● **EXERCISE DESCRIPTION**
Your task is to filter the data below down to the lines holding "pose".

● **DATA PROVIDED**
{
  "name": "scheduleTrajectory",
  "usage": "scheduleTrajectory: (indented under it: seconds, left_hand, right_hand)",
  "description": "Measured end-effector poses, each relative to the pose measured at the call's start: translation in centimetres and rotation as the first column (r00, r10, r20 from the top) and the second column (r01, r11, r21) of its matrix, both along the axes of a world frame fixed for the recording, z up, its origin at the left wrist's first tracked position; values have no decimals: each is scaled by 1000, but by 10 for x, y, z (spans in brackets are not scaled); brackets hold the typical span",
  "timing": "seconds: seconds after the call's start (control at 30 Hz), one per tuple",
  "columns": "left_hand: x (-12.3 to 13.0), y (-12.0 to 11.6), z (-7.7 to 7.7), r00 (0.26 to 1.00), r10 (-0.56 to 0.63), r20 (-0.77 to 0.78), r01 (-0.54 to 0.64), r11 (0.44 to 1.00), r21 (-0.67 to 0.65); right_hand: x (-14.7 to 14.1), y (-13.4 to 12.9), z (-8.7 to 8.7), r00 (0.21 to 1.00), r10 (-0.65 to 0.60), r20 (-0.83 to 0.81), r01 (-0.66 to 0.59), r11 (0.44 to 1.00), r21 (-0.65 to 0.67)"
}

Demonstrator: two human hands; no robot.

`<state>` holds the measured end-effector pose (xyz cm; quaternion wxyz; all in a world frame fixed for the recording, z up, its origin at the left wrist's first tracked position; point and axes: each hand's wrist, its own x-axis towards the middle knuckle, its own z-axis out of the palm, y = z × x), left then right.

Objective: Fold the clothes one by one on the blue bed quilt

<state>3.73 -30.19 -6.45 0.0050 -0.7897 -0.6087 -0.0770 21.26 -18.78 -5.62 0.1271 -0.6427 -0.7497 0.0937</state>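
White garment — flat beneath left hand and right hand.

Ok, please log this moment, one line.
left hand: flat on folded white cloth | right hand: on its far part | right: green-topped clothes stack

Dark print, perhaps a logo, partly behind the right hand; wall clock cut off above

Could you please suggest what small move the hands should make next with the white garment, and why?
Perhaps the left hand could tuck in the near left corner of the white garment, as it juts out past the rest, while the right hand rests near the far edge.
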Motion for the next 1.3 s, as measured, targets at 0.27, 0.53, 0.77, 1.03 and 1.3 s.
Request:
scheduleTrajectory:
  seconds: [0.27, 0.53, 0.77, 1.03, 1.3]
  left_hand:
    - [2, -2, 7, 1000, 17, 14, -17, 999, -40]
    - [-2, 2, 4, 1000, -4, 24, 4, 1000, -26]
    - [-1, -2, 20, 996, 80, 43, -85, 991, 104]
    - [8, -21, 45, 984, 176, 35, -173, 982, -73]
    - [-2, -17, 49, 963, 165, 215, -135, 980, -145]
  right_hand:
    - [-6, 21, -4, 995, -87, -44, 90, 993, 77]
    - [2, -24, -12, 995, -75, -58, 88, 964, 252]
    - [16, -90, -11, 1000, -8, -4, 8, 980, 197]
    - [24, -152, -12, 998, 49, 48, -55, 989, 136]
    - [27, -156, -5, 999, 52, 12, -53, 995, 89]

● **WRITTEN REPLY**
  "description": "Measured end-effector poses, each relative to the pose measured at the call's start: translation in centimetres and rotation as the first column (r00, r10, r20 from the top) and the second column (r01, r11, r21) of its matrix, both along the axes of a world frame fixed for the recording, z up, its origin at the left wrist's first tracked position; values have no decimals: each is scaled by 1000, but by 10 for x, y, z (spans in brackets are not scaled); brackets hold the typical span",
`<state>` holds the measured end-effector pose (xyz cm; quaternion wxyz; all in a world frame fixed for the recording, z up, its origin at the left wrist's first tracked position; point and axes: each hand's wrist, its own x-axis towards the middle knuckle, its own z-axis out of the palm, y = z × x), left then right.

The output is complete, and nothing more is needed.